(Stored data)
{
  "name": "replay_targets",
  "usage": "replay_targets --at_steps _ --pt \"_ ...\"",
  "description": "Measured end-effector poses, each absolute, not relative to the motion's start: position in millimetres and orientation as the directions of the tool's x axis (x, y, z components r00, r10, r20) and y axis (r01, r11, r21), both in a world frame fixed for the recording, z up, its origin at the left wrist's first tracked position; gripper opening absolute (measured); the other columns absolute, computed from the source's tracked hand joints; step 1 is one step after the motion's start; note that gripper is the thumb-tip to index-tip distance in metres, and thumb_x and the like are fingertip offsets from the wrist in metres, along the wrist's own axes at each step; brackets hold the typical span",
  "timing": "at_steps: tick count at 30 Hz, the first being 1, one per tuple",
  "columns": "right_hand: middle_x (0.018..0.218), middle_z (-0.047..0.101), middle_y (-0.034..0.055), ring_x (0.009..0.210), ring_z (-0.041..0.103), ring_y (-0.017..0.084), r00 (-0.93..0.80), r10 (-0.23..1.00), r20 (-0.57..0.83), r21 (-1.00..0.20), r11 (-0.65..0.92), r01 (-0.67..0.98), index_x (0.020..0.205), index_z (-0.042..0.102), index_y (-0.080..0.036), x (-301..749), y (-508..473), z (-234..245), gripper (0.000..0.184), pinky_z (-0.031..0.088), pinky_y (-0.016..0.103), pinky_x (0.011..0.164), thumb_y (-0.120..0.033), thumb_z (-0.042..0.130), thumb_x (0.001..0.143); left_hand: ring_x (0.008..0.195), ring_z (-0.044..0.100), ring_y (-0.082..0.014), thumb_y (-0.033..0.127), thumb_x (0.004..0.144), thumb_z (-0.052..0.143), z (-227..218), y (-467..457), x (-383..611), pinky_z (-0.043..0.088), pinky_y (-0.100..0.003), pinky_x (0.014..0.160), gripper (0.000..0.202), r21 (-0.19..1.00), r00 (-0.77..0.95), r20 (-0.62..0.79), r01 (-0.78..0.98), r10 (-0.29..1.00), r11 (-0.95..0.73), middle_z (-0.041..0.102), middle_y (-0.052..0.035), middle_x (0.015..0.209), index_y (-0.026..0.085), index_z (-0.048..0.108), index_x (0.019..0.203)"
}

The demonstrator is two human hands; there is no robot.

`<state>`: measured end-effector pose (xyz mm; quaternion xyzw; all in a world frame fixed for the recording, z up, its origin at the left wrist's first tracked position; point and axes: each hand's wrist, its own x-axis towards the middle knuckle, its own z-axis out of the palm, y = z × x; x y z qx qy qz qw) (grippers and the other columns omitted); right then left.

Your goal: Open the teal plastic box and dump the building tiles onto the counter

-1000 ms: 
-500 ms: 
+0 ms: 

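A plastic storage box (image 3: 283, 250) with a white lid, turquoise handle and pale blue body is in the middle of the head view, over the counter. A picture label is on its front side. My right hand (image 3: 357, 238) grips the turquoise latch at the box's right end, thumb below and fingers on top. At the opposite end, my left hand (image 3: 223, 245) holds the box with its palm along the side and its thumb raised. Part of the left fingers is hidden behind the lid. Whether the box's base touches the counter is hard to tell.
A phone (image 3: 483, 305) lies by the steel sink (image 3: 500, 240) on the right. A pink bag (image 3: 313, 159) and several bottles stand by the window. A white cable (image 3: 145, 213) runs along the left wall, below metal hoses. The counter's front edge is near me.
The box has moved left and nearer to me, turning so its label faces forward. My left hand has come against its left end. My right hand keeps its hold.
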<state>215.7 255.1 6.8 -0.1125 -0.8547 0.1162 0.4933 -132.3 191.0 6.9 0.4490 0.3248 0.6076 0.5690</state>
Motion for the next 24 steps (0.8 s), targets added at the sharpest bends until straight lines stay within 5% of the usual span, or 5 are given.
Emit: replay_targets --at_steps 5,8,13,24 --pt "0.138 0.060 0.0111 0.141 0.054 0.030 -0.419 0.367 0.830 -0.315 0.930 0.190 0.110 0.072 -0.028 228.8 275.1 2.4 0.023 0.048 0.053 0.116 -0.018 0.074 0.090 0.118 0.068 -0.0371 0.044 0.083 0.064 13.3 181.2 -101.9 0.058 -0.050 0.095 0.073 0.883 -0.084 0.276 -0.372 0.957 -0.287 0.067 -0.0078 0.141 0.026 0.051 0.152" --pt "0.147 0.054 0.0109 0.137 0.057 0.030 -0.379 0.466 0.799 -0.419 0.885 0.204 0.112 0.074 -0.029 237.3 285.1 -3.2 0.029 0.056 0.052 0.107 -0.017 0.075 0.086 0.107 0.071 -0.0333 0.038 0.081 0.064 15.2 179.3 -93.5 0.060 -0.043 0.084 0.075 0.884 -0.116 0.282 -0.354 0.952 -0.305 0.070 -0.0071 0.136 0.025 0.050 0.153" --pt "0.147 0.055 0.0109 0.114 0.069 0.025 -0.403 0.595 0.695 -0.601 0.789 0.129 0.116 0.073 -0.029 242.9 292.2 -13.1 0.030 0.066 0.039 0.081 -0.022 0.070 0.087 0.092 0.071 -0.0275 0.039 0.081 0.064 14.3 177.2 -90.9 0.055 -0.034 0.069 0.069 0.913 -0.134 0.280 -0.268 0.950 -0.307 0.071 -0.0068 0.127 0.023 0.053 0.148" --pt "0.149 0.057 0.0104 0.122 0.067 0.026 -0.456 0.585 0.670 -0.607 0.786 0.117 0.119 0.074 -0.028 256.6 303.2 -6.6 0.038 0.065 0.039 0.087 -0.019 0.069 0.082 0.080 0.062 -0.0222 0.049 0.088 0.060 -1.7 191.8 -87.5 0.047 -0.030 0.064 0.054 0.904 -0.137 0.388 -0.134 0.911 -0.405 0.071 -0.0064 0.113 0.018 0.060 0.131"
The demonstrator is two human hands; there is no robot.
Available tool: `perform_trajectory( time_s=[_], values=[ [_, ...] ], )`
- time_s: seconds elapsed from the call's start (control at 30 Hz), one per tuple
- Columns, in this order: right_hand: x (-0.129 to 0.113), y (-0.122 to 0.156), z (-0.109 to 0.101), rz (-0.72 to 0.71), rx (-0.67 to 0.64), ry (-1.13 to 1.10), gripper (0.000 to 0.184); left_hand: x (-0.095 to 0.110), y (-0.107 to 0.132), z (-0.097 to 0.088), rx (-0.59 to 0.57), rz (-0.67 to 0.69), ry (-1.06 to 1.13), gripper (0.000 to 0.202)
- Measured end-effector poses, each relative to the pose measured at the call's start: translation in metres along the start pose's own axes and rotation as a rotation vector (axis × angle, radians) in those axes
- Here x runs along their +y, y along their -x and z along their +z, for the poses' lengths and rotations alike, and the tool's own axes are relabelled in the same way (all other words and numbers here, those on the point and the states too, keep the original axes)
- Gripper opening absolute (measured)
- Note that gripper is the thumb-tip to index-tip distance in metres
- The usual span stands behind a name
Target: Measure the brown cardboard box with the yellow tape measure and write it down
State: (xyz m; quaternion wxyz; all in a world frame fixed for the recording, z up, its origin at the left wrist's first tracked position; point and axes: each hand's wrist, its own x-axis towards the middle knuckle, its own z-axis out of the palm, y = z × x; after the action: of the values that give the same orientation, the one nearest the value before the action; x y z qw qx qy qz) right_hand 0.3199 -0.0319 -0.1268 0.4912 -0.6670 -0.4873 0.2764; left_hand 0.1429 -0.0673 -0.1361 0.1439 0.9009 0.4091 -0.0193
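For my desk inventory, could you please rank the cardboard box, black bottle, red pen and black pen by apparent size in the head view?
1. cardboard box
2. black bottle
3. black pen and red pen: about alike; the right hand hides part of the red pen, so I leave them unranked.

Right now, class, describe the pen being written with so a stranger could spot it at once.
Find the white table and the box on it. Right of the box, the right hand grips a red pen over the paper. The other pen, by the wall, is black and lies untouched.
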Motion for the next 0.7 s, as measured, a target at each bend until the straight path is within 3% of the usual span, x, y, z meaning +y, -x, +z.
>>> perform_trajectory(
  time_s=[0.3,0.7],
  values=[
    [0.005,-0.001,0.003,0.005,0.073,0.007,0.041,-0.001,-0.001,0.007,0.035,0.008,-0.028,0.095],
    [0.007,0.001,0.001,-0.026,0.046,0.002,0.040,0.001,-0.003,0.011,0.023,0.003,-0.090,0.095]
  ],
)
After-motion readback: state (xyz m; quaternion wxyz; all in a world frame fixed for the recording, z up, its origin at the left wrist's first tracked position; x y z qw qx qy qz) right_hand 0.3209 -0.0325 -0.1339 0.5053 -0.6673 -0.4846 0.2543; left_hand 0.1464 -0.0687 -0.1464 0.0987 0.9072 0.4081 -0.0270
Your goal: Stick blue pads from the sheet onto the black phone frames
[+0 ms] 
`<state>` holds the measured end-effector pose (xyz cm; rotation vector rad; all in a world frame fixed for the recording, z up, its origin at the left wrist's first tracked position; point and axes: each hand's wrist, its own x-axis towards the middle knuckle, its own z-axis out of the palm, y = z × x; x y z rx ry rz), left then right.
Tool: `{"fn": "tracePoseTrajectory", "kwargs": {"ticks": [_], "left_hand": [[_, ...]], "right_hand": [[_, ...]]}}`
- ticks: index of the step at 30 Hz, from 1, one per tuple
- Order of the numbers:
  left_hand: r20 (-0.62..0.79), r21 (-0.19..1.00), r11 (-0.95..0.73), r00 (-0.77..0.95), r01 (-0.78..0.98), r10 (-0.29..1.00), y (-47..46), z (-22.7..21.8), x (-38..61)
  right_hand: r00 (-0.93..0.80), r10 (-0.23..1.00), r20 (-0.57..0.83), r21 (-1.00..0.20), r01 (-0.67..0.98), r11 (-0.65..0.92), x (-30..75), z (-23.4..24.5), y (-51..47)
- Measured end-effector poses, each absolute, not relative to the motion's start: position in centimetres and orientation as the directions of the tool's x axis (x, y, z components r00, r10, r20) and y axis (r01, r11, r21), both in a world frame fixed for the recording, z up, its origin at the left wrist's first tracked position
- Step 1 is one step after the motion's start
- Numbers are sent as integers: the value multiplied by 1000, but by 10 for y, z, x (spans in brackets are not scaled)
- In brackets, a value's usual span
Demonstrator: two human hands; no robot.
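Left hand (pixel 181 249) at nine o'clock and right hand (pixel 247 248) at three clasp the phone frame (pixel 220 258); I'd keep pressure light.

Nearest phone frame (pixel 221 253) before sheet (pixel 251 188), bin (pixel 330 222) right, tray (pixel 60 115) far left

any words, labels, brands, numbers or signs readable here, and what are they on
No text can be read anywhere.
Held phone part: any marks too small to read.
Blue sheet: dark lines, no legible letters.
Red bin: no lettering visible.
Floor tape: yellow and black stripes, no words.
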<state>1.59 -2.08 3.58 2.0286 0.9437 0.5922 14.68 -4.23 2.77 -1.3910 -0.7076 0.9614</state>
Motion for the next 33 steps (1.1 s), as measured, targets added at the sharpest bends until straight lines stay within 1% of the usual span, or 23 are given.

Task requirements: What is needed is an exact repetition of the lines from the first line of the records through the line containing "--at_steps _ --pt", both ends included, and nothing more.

Your solution:
{
  "name": "replay_targets",
  "usage": "replay_targets --at_steps _ --pt \"_ ...\"",

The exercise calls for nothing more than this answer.